BUSINESSWEEK ONLINE : JULY 26, 1999 ISSUE
FINANCE

If the Investor Won't Go to the Road Show...


Road shows are the bread and butter of investment banking. Corporate executives travel throughout the country to promote the virtues of their companies' latest stock or debt offerings. Now, executives are also traveling in cyberspace, and the company that's doing a lot of the transporting is an outfit called NetRoadshow.

Based in Atlanta, NetRoadshow is run by entrepreneur Brad Hammond, 46, formerly in institutional sales at Robinson-Humphrey Co. He got the idea in 1995, but it took him about two years and a letter from the Securities & Exchange Commission to get the business under way. In 1998, NetRoadshow broadcast about 132 productions for clients, including Bear Stearns, Donaldson Lufkin & Jenrette, and Goldman Sachs.

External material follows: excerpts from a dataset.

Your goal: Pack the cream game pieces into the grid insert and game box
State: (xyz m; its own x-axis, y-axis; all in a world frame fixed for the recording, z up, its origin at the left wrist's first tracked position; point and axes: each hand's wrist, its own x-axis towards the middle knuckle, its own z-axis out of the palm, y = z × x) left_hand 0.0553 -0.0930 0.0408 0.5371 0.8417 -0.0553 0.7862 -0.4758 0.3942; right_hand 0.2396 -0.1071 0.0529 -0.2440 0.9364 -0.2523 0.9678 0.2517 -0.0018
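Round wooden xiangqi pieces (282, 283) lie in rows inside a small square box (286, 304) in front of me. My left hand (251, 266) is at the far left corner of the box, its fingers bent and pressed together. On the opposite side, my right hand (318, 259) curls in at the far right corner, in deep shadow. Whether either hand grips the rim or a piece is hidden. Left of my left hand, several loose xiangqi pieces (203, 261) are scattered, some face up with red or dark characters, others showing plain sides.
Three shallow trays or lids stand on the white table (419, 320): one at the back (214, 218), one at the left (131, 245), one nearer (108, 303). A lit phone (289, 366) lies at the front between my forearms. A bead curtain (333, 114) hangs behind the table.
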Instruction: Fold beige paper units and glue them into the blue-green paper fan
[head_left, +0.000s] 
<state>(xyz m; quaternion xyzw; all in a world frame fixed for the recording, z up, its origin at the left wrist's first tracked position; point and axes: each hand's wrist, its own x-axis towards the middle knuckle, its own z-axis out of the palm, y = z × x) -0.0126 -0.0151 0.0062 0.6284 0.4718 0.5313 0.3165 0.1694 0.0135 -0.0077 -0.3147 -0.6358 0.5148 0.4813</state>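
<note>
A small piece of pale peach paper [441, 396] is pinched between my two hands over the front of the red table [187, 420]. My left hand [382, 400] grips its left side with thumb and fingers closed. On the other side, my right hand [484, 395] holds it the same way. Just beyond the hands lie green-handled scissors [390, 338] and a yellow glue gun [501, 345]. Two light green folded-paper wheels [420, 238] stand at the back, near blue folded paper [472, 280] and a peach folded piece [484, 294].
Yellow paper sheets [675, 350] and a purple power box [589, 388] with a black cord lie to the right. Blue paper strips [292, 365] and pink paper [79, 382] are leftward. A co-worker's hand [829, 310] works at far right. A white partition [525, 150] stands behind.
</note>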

Here's how it works: NetRoadshow sends out film crews to tape the company presentation before the investment bank's institutional sales force. Then a Web version is created. Management appears on the left side of a computer screen, talking about synchronized slides that flash on the right side. The investment bank hands out a password to clients, who can review the road show at their leisure. Bankers get information on who watched the road show and for how long. Then they follow up with sales calls. ''We've seen their effectiveness grow each and every day we've used them,'' says Michael T. Ott, head of equity capital markets at Deutsche Bank Alex. Brown Inc.

OPTIONS. So far this year, NetRoadshow has done 418 such events. The top-of-the-line NetRoadshow, which includes audio and telephone options for users with slow Net connections, goes for as much as $20,000, says Hammond. In the second quarter of '99, NetRoadshow did more than $2 million in sales and is ''very profitable,'' he says.

In January, broadcast.com (BCST), a leading broadcaster of streaming media on the Web, agreed to acquire NetRoadshow for $50 million in broadcast.com stock. On Apr. 1, Yahoo! Inc. (YHOO) announced it was acquiring broadcast.com, sparking a run in the stock Hammond received. ''It worked out great for me, but it also worked out great for them,'' he says. ''Some of the most important eyeballs in the investing world are looking at our material daily.''

Today, about 85% of Hammond's business is road shows. But he plans to go beyond road shows to sell Internet broadcasts of quarterly earnings announcements, investor conferences, and analyst presentations. ''We're quickly expanding into other stuff,'' he says.

Hammond isn't the only one to have the idea of holding electronic road shows. Competitors include Bloomberg LP and NextVenue. And the roster of rivals will grow as NetRoadshow does more kinds of financial Web broadcasts. But with strong relationships forged with top investment banks and backing from Yahoo! and broadcast.com, NetRoadshow is poised to become a bigger part of Wall Street's Internet game plan.